To deter encroachers, older women in the group have turned to beekeeping among the trees, he added.
They sell the honey to supplement their incomes, and because the bees need daily attention, the project ensures there is always someone in the forest to report illegal logging.
“I feel happy about this project because it is restoring the spring water in the forest, which was drying up due to deforestation. (And) it has boosted our food security, with the crops that we grow there,” Wainana said.
Scientists say protecting forests is one of the cheapest and most effective ways to curb climate change because trees suck carbon dioxide, the main gas heating up the planet, from the atmosphere.

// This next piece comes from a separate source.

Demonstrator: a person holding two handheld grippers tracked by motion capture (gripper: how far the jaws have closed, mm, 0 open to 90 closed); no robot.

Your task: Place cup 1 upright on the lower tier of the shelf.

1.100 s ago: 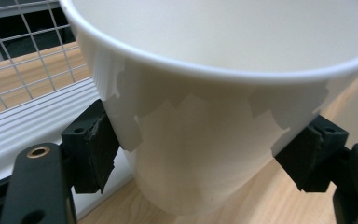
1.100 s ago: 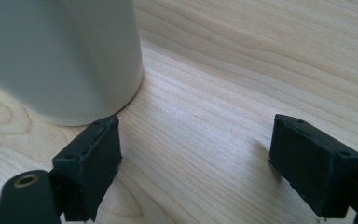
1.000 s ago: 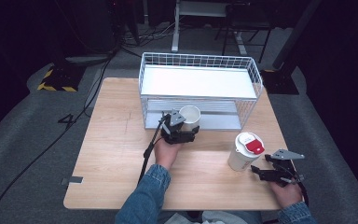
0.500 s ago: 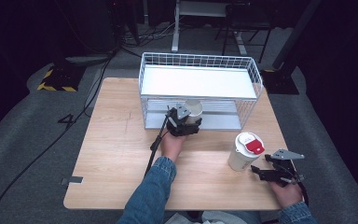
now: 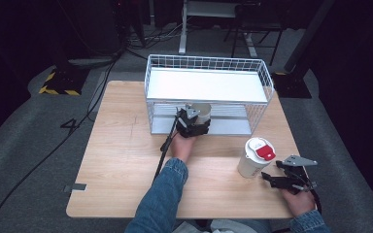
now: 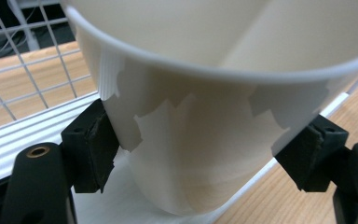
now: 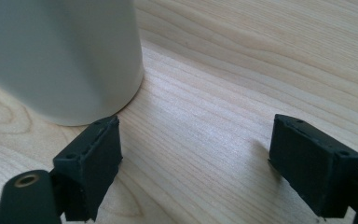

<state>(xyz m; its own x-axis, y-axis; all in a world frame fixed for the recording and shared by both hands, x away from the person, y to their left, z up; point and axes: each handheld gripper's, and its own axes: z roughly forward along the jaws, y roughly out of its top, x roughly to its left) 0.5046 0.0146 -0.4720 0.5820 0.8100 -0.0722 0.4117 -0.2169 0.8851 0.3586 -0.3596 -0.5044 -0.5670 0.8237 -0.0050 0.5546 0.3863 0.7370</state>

According to the Ministry of Environment and Forestry, Kenya loses about 12,000 hectares (29,650 acres) of forest each year due to a combination of rising demand for wood fuel and charcoal, a growing population, the spread of infrastructure and the conversion of forest into farmland.
Over the past three decades, the amount of land covered with closed canopy forests in Kenya has plummeted from 12% to below 2%, according to Chris Kiptoo, principal secretary of forestry.

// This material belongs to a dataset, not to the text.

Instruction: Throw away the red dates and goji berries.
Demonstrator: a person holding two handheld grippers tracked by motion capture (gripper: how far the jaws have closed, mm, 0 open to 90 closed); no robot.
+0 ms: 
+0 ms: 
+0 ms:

Firewood harvesting, one of the major causes of deforestation around Nairobi, is mainly done by young locals who sell the wood to traders, noted Jared Babu, executive director at Sisi Kwa Sisi, a community-based conservation group.

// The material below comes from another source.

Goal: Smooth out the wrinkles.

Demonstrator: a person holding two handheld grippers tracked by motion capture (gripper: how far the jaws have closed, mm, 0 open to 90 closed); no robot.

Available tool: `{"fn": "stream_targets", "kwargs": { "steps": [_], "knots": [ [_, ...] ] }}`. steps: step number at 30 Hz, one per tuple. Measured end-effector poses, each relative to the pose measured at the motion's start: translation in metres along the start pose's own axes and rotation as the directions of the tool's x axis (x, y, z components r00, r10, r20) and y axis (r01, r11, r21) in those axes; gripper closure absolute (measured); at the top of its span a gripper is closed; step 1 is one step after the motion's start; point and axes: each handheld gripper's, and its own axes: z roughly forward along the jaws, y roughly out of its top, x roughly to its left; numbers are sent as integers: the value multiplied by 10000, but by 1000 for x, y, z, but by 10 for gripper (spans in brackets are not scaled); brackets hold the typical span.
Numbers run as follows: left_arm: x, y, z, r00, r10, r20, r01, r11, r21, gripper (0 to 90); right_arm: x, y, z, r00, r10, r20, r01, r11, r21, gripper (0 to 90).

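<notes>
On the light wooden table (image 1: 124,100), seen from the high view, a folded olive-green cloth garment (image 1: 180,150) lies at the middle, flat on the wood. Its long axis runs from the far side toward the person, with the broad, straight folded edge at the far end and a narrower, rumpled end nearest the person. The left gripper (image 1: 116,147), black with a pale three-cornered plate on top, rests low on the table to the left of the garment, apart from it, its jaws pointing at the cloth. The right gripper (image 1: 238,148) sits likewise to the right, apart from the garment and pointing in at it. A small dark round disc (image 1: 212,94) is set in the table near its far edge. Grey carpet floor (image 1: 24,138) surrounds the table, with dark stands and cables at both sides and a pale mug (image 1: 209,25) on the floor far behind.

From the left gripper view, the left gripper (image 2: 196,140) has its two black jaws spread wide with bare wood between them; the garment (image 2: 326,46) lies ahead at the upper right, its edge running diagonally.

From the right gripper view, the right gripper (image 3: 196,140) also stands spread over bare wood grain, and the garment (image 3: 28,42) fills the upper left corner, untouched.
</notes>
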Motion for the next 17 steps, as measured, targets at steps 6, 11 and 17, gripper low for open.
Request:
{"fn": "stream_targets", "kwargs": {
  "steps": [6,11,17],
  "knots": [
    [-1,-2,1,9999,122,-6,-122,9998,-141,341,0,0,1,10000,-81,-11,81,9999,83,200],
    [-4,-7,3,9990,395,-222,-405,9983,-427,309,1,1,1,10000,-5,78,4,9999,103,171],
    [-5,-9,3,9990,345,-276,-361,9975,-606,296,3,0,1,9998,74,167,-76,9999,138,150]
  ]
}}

“Some of the youth here (who are) addicted to drugs and alcohol have no regular source of income. They sneak into the forest to collect firewood, which they trade for their daily doses,” said Babu, whose group’s name means “together as one”.
The Karinde Youth Group, another organisation working with the MCDI, harnesses the energy of the city’s young people for eco-tourism instead, said Mbugua Kamau, the group’s chairman.
Group members act as tour guides, charging each visiting party 1,500 Kenyan shillings ($14) for the chance to hike through Thogoto forest and go on retreats.
The youths make extra money by providing services like photo and video shoots and refreshments, said Kamau.
One of the tour guides, Paul Njoroge, 21, said they check every vehicle that goes in and out of the forest and report incidents of encroachment, logging and waste dumping to forest authorities.
Njoroge also helps with tree planting and says that, since the group started in 2018, many of the once-denuded forest areas are now filled with trees.
In the past year, group members have seen no new deforested areas, he added, sitting under swaying trees outside a primary school on the eastern edge of Thogoto forest, where they meet.
For Njoroge, helping look after the forest is both about protecting his community and saving his future, as he is pursuing a career in tourism and conservation management.
“This work has kept me from idleness and being involved in drug abuse. If this forest is destroyed, it means I will not have a job in the next few years,” he said.